Real-world data has become integral to sarcoma research

Given the rarity of sarcomas and the huge numbers of different histological and molecular subtypes, it is just not possible for classical clinical study design to achieve the critical numbers of patients required to generate new evidence that can inform management. Studies presented at the ESMO Sarcoma and Rare Cancers Congress 2025 (Lugano, 20–22 March) illustrate why real-world data (RWD) has had to evolve to fill the information gaps for clinical research.

As reported in an analysis encompassing 258 ongoing interventional sarcoma trials globally, relatively few sarcoma centres were represented in clinical trials even in high-income countries/regions, and access to any sarcoma trials in low-to-middle-income regions was very limited (Abstract 60MO). Stepping into the space is RWD, which was once treated somewhat with suspicion, but which is now enjoying increased trust not just among clinical researchers working in rare cancers, but also, crucially, among regulators according to a cross-sectional survey (Abstract 61MO). Is RWD finally shedding its ‘lower value’ label?

While researchers’ confidence in using RWD is increasing, real-world evidence (RWE) relies heavily on factors including the relevance of the study population, the expertise of the oncology team and access to the latest diagnostic and treatment modalities. Ideally, patients should be treated in reference centres, which have considerable experience in sarcomas, reflected in improved patient outcomes (Ann Oncol. 2024;35:351–363). However, a number of challenges need to be addressed. The first relates to diagnosis. A not-insignificant proportion of patients identified as having a sarcoma in the clinical setting are actually misdiagnosed (PLoS One. 2018;13:e0193330) and so central pathology review is essential to ensuring a correct diagnosis. It is also vital that centres follow, as closely as possible, international clinical practice guidelines for the tumour in question. I say ‘as closely as possible’, because not all countries/regions have the same access to recommended treatments. Indeed, collaboration is required to provide adapted guidelines that can be used in different regions globally.

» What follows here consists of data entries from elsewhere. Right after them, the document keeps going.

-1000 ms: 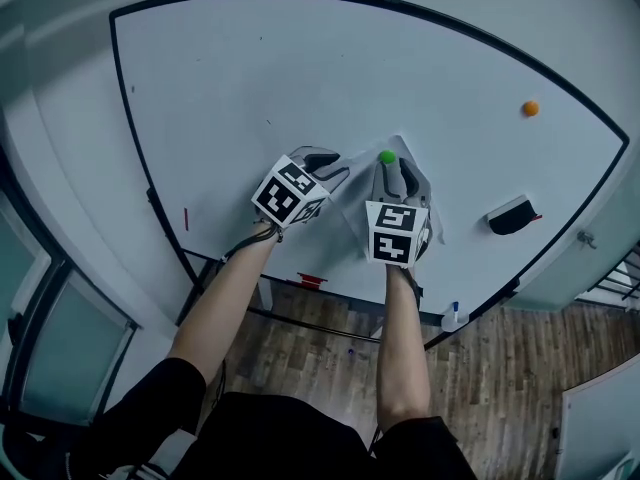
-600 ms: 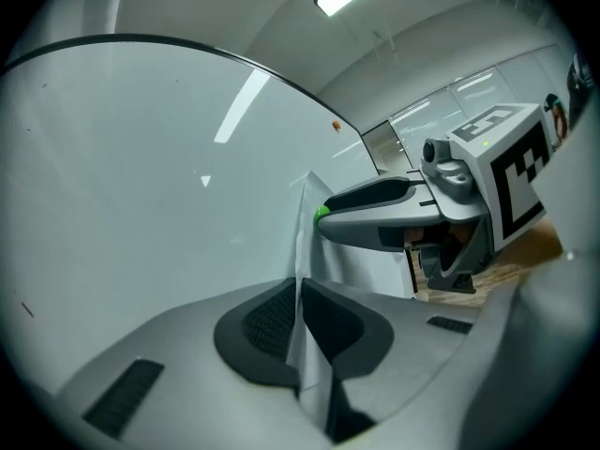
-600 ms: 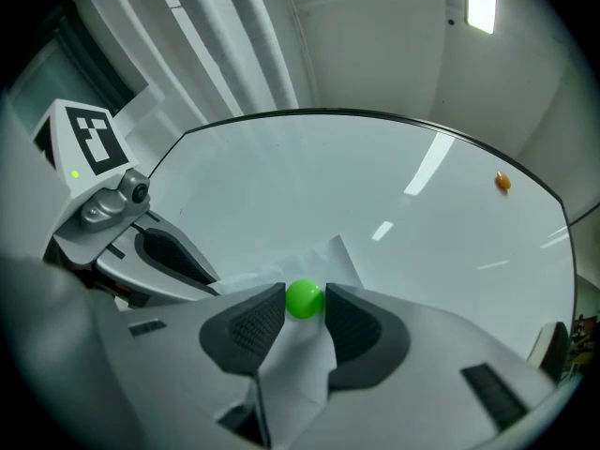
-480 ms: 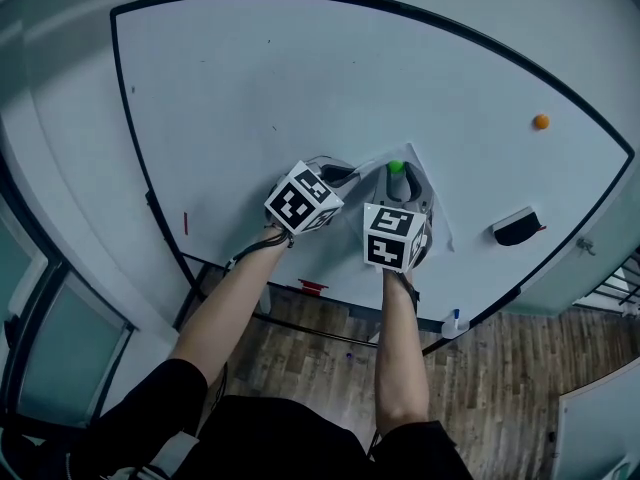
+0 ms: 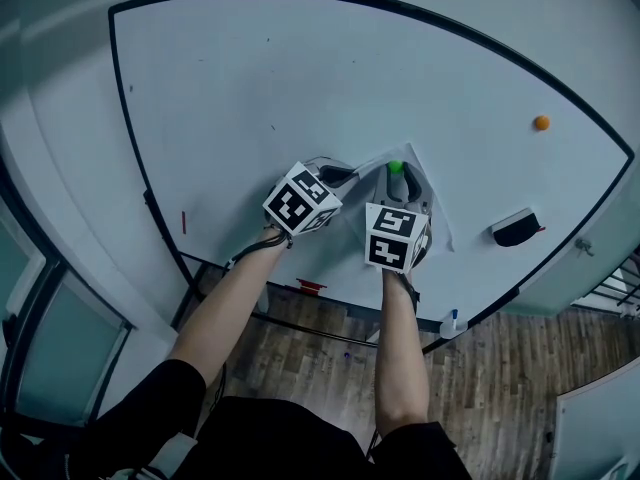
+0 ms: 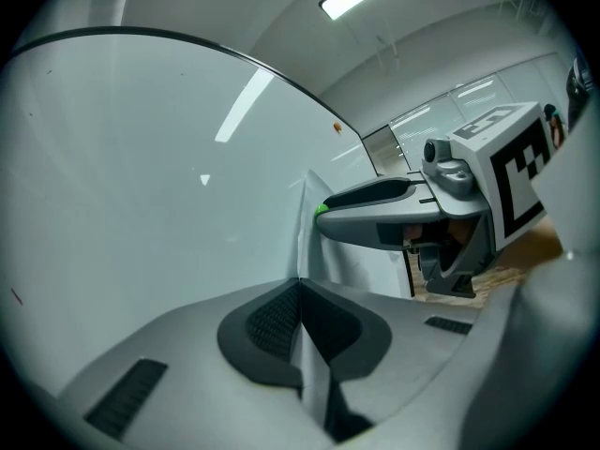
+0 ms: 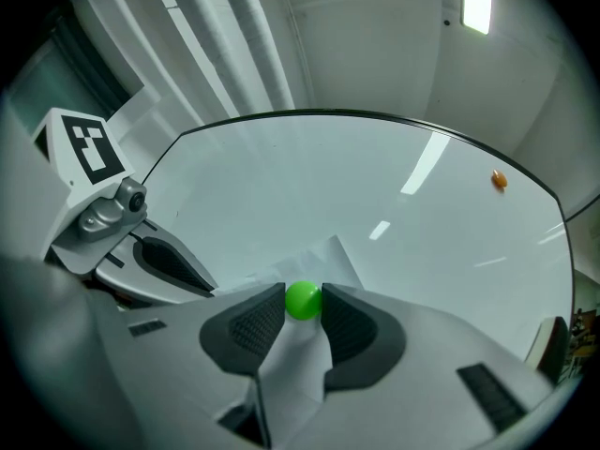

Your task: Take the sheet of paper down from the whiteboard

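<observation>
A white sheet of paper (image 5: pixel 428 211) hangs on the whiteboard (image 5: pixel 250 98), pinned at its top by a round green magnet (image 5: pixel 396 167). My right gripper (image 5: pixel 397 176) is shut on that green magnet (image 7: pixel 302 300), one pad against each side, with the paper (image 7: pixel 298 368) running down between the fingers. My left gripper (image 5: pixel 346 175) is just to the left and shut on the sheet's left edge (image 6: pixel 302 340), which stands a little off the board. The left gripper view also shows the right gripper (image 6: pixel 375 209) and the magnet (image 6: pixel 322 210).
An orange magnet (image 5: pixel 541 123) sticks to the board at the upper right. A black eraser (image 5: pixel 515 220) sits lower right of the paper. A red marker (image 5: pixel 183 222) clings near the board's left rim. The board's tray holds a red item (image 5: pixel 311 284) and a blue-capped bottle (image 5: pixel 453 320).
The left gripper has shifted slightly right, up to the paper's left edge. The right gripper stays on the green magnet. Nothing has moved in the last half second.
</observation>
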The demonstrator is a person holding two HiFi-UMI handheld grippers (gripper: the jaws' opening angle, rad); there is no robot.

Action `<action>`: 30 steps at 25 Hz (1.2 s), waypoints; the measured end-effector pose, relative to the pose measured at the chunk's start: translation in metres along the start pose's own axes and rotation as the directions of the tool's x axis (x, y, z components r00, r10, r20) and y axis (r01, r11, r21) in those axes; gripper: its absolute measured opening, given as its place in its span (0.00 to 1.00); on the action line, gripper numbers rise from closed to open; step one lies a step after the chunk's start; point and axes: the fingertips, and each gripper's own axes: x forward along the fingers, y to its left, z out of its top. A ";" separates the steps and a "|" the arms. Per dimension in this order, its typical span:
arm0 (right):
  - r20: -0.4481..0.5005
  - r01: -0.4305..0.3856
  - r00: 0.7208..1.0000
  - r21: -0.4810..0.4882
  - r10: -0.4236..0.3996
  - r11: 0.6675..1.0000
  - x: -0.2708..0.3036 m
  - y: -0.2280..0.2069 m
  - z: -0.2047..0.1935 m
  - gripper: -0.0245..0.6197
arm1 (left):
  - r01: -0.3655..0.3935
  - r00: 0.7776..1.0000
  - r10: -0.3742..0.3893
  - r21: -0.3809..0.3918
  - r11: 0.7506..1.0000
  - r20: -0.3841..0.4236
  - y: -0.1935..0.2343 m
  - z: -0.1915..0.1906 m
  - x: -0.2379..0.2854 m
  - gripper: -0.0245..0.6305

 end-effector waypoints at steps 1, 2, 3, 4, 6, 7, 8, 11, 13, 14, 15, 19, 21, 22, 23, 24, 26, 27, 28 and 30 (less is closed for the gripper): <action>-0.001 0.000 1.000 0.003 0.000 1.000 0.000 0.000 -0.001 0.24 | -0.001 1.000 0.001 0.000 1.000 -0.001 0.000 0.000 0.000 0.07; -0.003 -0.001 1.000 0.010 0.001 1.000 0.000 0.000 -0.001 0.24 | -0.003 1.000 0.003 0.000 1.000 -0.003 0.000 0.000 0.000 0.07; -0.003 -0.002 1.000 0.017 0.002 1.000 0.000 0.000 -0.002 0.24 | -0.004 1.000 0.004 -0.002 1.000 -0.003 0.000 0.000 0.000 0.07; -0.002 -0.003 1.000 0.019 0.004 1.000 0.000 0.000 -0.002 0.24 | -0.005 1.000 0.005 -0.004 1.000 -0.003 0.000 0.000 0.001 0.07; 0.002 -0.009 1.000 0.011 0.009 1.000 0.000 -0.001 0.000 0.24 | -0.006 1.000 0.006 -0.011 1.000 0.000 0.000 0.000 0.001 0.07; 0.004 -0.013 1.000 0.008 0.013 1.000 0.000 -0.001 0.000 0.24 | -0.007 1.000 0.007 -0.016 1.000 0.000 0.001 0.000 0.000 0.07; 0.005 -0.016 1.000 0.007 0.016 1.000 0.000 -0.001 -0.001 0.24 | -0.006 1.000 0.006 -0.020 1.000 0.000 0.001 0.000 0.000 0.07; 0.010 -0.018 1.000 0.008 0.018 1.000 0.000 0.000 -0.001 0.24 | -0.002 1.000 0.002 -0.030 1.000 -0.001 0.001 0.000 0.000 0.07; 0.011 -0.016 1.000 0.008 0.016 1.000 0.000 0.000 0.000 0.24 | 0.001 1.000 -0.001 -0.034 0.999 -0.001 0.000 0.000 0.000 0.07; 0.011 -0.015 1.000 0.009 0.015 1.000 0.000 -0.001 0.000 0.24 | 0.002 1.000 -0.002 -0.035 0.999 -0.001 0.001 0.000 0.000 0.07; 0.010 -0.015 1.000 0.010 0.015 1.000 0.000 -0.001 0.000 0.24 | 0.002 1.000 -0.002 -0.037 0.999 -0.001 0.001 0.000 0.000 0.07; 0.005 -0.016 1.000 0.030 0.016 0.999 -0.001 0.000 -0.002 0.24 | -0.001 1.000 0.001 -0.044 0.999 0.001 0.001 0.000 -0.001 0.07; 0.006 -0.018 1.000 0.026 0.017 1.000 -0.001 0.000 -0.001 0.24 | 0.000 1.000 0.000 -0.048 0.999 0.002 0.001 0.000 -0.002 0.07; 0.006 -0.018 1.000 0.023 0.018 1.000 -0.001 0.000 -0.001 0.24 | 0.000 1.000 0.000 -0.049 0.999 0.003 0.001 0.000 -0.001 0.07; 0.006 -0.018 1.000 0.020 0.018 1.000 0.000 0.000 -0.001 0.24 | 0.000 1.000 0.000 -0.050 0.999 0.003 0.002 0.000 -0.001 0.07; 0.005 -0.019 1.000 0.019 0.018 1.000 0.000 -0.001 -0.001 0.24 | -0.001 1.000 0.001 -0.049 0.999 0.003 0.002 0.001 -0.001 0.07; 0.007 -0.018 1.000 0.021 0.018 1.000 -0.001 -0.001 -0.001 0.24 | -0.004 1.000 0.004 -0.047 0.999 0.004 0.002 0.001 -0.001 0.07; 0.008 -0.017 1.000 0.018 0.017 1.000 -0.001 -0.001 -0.001 0.24 | -0.007 1.000 0.007 -0.046 0.999 0.004 0.002 0.002 -0.001 0.07; 0.009 -0.016 1.000 0.014 0.016 1.000 -0.001 -0.002 -0.001 0.24 | -0.010 1.000 0.010 -0.047 0.999 0.005 0.001 0.002 -0.002 0.07; 0.009 -0.015 1.000 0.009 0.015 1.000 -0.002 -0.001 0.000 0.24 | -0.014 1.000 0.014 -0.052 0.999 0.007 0.001 0.002 -0.002 0.07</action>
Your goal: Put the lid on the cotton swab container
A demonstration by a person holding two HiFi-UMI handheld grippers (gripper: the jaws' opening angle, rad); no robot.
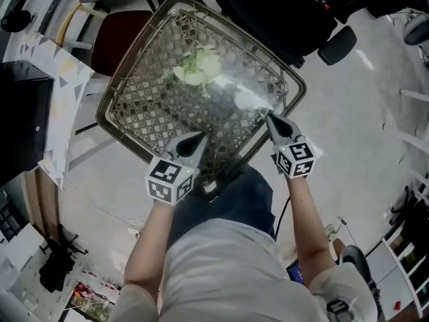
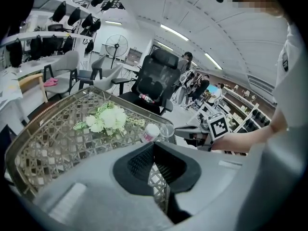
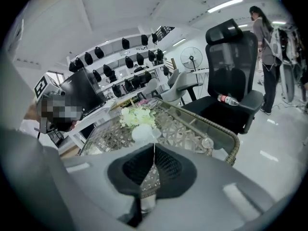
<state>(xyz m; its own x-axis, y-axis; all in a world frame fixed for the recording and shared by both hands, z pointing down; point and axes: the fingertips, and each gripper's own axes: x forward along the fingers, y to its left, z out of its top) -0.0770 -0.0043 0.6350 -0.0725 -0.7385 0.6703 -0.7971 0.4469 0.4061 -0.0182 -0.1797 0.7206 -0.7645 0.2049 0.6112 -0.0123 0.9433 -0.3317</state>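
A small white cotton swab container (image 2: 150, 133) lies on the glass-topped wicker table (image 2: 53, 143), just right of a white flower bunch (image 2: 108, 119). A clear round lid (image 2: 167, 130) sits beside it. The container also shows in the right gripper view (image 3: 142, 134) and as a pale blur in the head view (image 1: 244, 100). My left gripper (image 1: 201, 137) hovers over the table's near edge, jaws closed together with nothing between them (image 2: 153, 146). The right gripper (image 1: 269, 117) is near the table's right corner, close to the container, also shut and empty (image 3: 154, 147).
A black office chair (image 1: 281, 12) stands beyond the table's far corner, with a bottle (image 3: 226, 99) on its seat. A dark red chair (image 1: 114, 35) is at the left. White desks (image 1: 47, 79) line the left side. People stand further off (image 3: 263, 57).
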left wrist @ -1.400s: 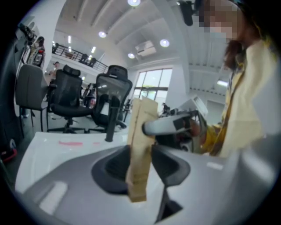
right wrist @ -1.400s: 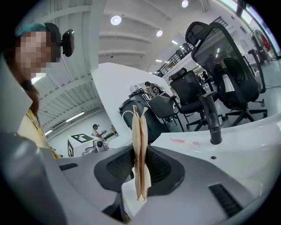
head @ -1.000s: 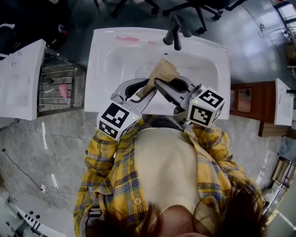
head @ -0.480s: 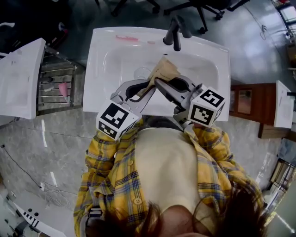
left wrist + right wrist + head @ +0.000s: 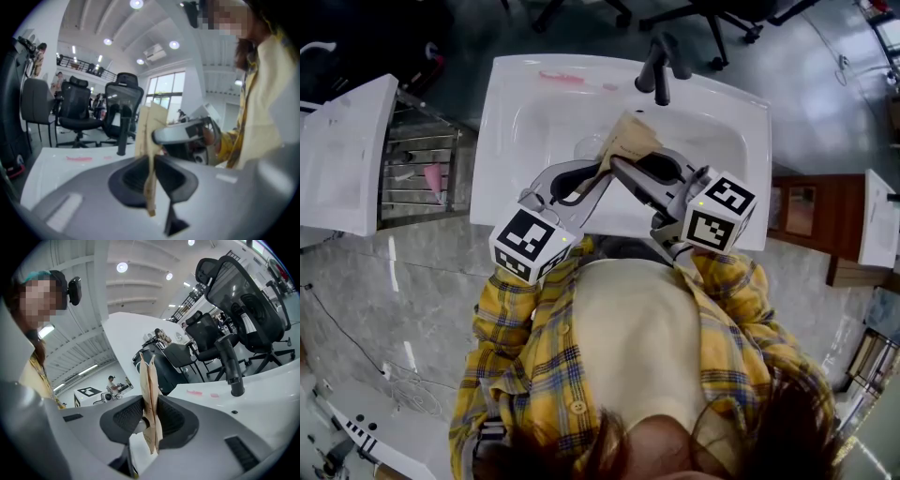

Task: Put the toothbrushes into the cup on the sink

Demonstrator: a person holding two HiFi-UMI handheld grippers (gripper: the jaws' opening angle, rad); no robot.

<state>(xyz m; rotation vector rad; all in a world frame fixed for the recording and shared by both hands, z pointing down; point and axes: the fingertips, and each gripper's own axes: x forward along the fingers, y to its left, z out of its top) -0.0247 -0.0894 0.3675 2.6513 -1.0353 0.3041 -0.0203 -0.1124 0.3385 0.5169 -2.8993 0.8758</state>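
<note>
Both grippers hold a flat brown paper package (image 5: 629, 141) above the white sink (image 5: 517, 86). My left gripper (image 5: 592, 182) grips its lower left edge; its jaws are closing, and the pads press on the paper (image 5: 150, 140). From the right, my right gripper (image 5: 622, 169) is shut on the same package (image 5: 149, 380), which stands upright between its pads. A clear cup (image 5: 588, 147) sits in the basin, partly hidden behind the package. A pink toothbrush (image 5: 562, 78) lies on the sink's back ledge.
A dark faucet (image 5: 657, 67) rises at the back of the sink. A metal rack (image 5: 417, 173) with a pink item and a white counter (image 5: 342, 150) stand at the left. At the right is a wooden cabinet (image 5: 797, 206). Office chairs (image 5: 120, 105) stand beyond the sink.
The left gripper's jaws have narrowed onto the package's edge. The package and the right gripper have stayed where they were.
</note>
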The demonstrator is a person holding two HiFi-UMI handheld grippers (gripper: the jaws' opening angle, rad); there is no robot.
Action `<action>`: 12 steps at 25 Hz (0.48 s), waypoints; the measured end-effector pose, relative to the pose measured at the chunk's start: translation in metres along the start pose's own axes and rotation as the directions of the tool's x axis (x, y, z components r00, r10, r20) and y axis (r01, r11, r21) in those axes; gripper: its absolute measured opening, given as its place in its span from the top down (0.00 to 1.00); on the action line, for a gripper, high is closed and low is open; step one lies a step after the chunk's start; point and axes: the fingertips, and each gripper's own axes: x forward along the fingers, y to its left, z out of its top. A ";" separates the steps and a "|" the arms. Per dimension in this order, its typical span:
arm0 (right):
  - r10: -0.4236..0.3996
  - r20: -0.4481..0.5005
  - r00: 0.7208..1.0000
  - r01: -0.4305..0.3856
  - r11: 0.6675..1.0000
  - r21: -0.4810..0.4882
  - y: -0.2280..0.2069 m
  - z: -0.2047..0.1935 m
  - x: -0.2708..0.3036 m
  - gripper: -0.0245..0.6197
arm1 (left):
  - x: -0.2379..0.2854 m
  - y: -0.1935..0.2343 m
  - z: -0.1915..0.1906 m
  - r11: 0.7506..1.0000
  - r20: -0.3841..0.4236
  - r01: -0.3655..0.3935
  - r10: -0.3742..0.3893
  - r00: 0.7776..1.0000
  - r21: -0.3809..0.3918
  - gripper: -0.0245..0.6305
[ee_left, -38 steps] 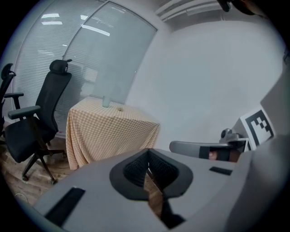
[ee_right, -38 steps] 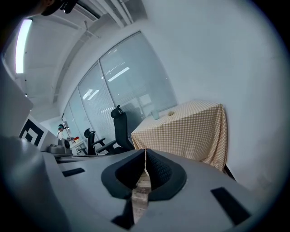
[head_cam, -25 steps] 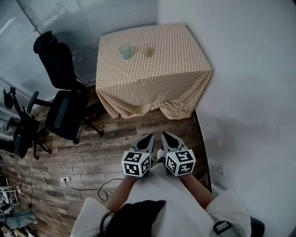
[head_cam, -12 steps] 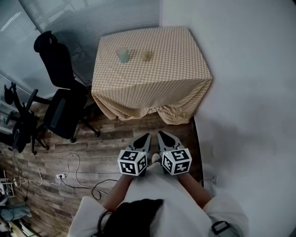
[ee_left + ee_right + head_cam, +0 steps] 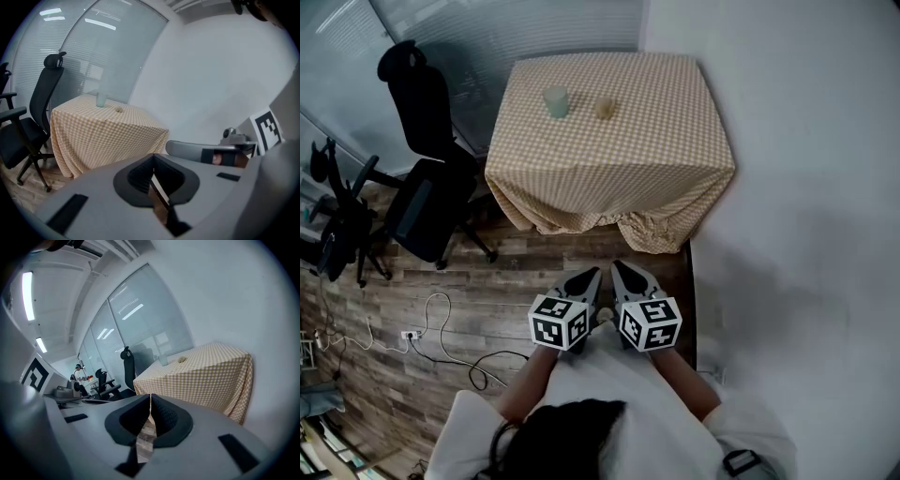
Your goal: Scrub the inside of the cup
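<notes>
Head view only — white floor cable

Head view: high above the person, looking steeply down; left gripper and right gripper near, table far. Left gripper view: low, along its own jaws, table far at left, right gripper at the right edge. Right gripper view: low, along its own jaws, table far at right. All three share table, cup, black chair.
</notes>
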 end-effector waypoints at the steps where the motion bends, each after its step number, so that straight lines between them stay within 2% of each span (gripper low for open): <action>1: 0.002 -0.003 1.000 -0.002 1.000 0.002 -0.001 0.000 0.001 0.91 | 0.000 -0.001 0.002 1.000 0.004 0.003 -0.003 1.000 0.002 0.95; 7: -0.036 0.004 0.999 0.036 0.999 0.010 -0.013 0.001 -0.001 0.91 | 0.001 0.009 0.000 0.998 -0.001 -0.062 0.062 0.998 -0.008 0.95; 12: -0.075 0.024 0.997 0.074 0.997 0.037 -0.023 0.006 0.000 0.91 | 0.005 0.011 0.004 0.999 0.013 -0.025 0.026 1.000 -0.031 0.95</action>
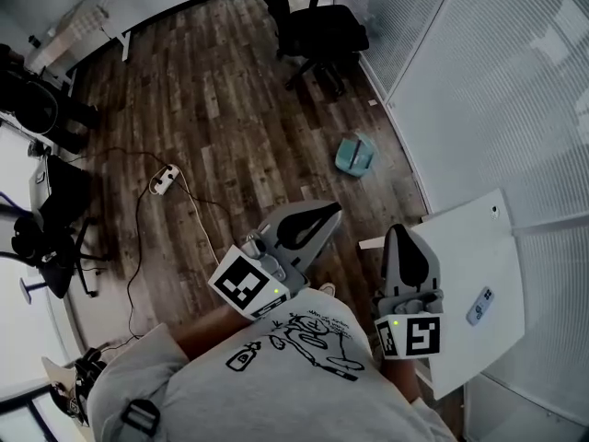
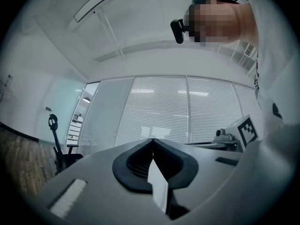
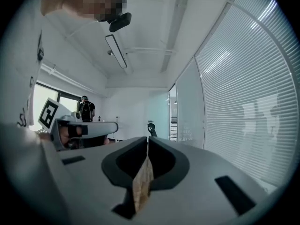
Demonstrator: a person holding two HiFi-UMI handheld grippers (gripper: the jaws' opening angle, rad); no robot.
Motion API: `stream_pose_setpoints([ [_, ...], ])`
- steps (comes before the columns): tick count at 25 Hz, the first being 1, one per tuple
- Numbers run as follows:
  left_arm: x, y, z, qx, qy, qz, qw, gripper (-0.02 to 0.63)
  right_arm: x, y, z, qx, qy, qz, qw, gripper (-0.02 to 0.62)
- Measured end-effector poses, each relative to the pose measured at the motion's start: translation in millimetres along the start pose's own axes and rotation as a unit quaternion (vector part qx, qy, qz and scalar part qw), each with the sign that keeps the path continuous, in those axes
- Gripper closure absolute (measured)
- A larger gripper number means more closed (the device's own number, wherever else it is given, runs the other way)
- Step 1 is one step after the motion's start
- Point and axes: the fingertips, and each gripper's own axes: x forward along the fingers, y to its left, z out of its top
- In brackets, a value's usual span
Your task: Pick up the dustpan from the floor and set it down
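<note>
Both claws held level at chest height, close to the body, neither one down at the work yet. Left claw [image 1: 333, 214] [image 2: 152, 142]: jaws together tip to tip, nothing between them. Right claw [image 1: 402, 236] [image 3: 147, 140]: likewise fully closed and empty, hovering over the near edge of the white tabletop [image 1: 460, 247]. Dustpan [image 1: 355, 155], teal, lies on the wood floor [image 1: 230, 109] close by the glass wall [image 1: 479, 81], well ahead of both claws and apart from the office chair [image 1: 317, 28] further up the room. This reads as a carrying posture before the reach; a stoop and an opening of jaws would be needed first. The dustpan's long axis seems to run lower-left to upper-right in the head view, roughly along the wall; too small to tell which end is handle. Power strip [image 1: 164, 180] and cable lie off to the left, clear of the likely path.
</note>
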Motion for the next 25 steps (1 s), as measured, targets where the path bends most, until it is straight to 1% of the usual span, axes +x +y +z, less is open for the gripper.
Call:
stream_pose_setpoints([
  [6,-36,28,-2,-0.008,0.011,0.005,0.9999,0.604,13,34,-4,0.015,0.009,-0.006,1.000,0.588],
  [11,-48,42,-9,-0.013,0.018,0.012,0.9997,0.604,22,50,-18,0.025,0.023,0.004,0.999,0.588],
  [17,-48,52,-11,-0.018,0.019,0.020,0.9995,0.604,37,49,-19,0.024,0.026,0.013,0.999,0.588],
  [25,-18,68,-14,-0.010,0.019,0.033,0.9992,0.604,63,24,-25,0.024,0.027,0.034,0.999,0.588],
])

Another hurdle is data inconsistency. Real-world studies build on patients’ existing health records, and the quality of these varies widely, between countries, between regions in a country and even between hospitals within a particular region. One way to address this is to mandate a standard set of data to be collected at all centres, according to guidelines. This does not need to be extensive: the key is that the data is collected consistently. The ESMO Guidance for Reporting Oncology real-World Evidence (ESMO-GROW) offers a detailed framework for reporting RWE, emphasising transparency in study design, consistent outcome definitions and comprehensive patient demographics.

A tangible step forward in realising the power of RWD will be the increased use of national or regional data collections. A comparison between national databases from France and Taiwan highlighted insightful differences in the incidence and clinical characteristics of soft tissue sarcoma in these two regions (Cancer. 2022;128:3360–3369). Information on the influence of genetic and environmental differences should help to drive tailored management approaches. Access to even more extensive databases, for example a pan-European database, would speed up the understanding and improved management of sarcomas, and this is something that countries should be encouraged to work towards.